Лида, соседка, встретила их как самых близких.
Мария назавтра утром пошла на Заславскую в общежитие искать там верных людей…
На Заславской Марию поразила тишина. Мария не один раз бывала здесь, в студенческом общежитии, и всегда невольно сравнивала свой дом на Кузнечном с этим домом, похожим на него как две капли воды. Такой же, но в то же время и другой. И здесь, и там здание барачного типа, с маленькими квартирами, где в каждой комнате жила семья, двор с натянутыми веревками, где всегда сушилось, хлопая на ветру, выстиранное белье. Веревок было маловато, и небольшие вещи за неимением места часто висели одна на другой. И здесь, так же как и у Марии, во дворе копошилась детвора, а за врытым в землю столом сидели люди. Но если жильцы ее дома, главным образом женщины, разговаривали о хозяйстве, о своих мужьях и детях, то на Заславской больше всего толковали о лекциях, зачетах, экзаменах и конспектах. Конечно, и здесь тоже говорили о житейских делах, но главным была студенческая неповторимая жизнь, полная своих забот и волнений. Марии всегда нравилось бывать среди этого шумного веселого народа.

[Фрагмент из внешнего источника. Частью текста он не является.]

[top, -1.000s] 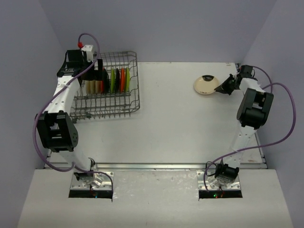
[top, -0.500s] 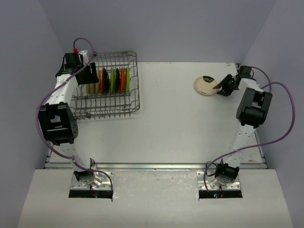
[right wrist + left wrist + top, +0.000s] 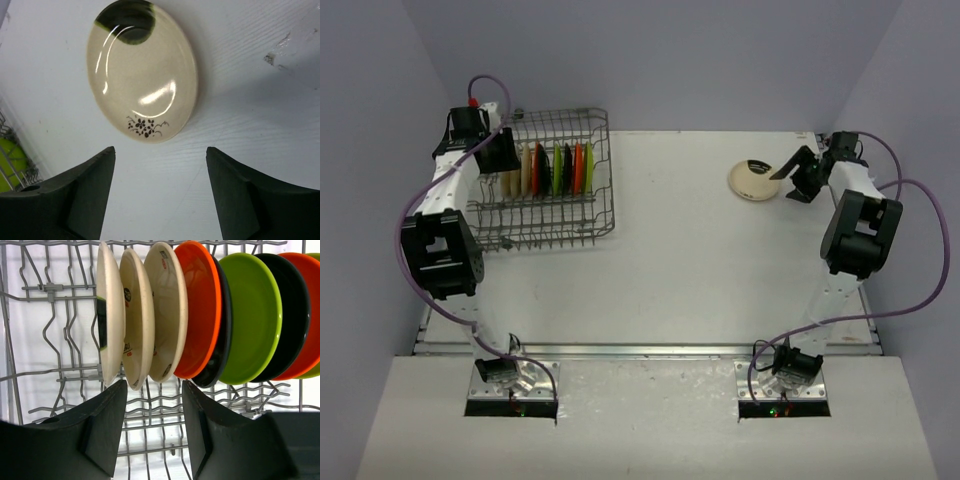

Сейчас во дворе было пусто, а на веревках сиротливо висела, по-видимому, забытая кем-то одна-единственная детская рубашонка. Мария постучала в дверь комнаты, где жил Рафа Бромберг со своей семьей. Несколько мгновений никто не отвечал, но когда она уже повернулась, чтобы уйти, дверь стремительно распахнулась. Перед ней стоял улыбающийся Рафа, а за ним видно было еще несколько человек.
— Маруся, как хорошо, что ты пришла, — я не открывал, пока не увидел в щелочку, кто там, — обрадовался Рафаэль. — Мы вот тут собрались и думаем…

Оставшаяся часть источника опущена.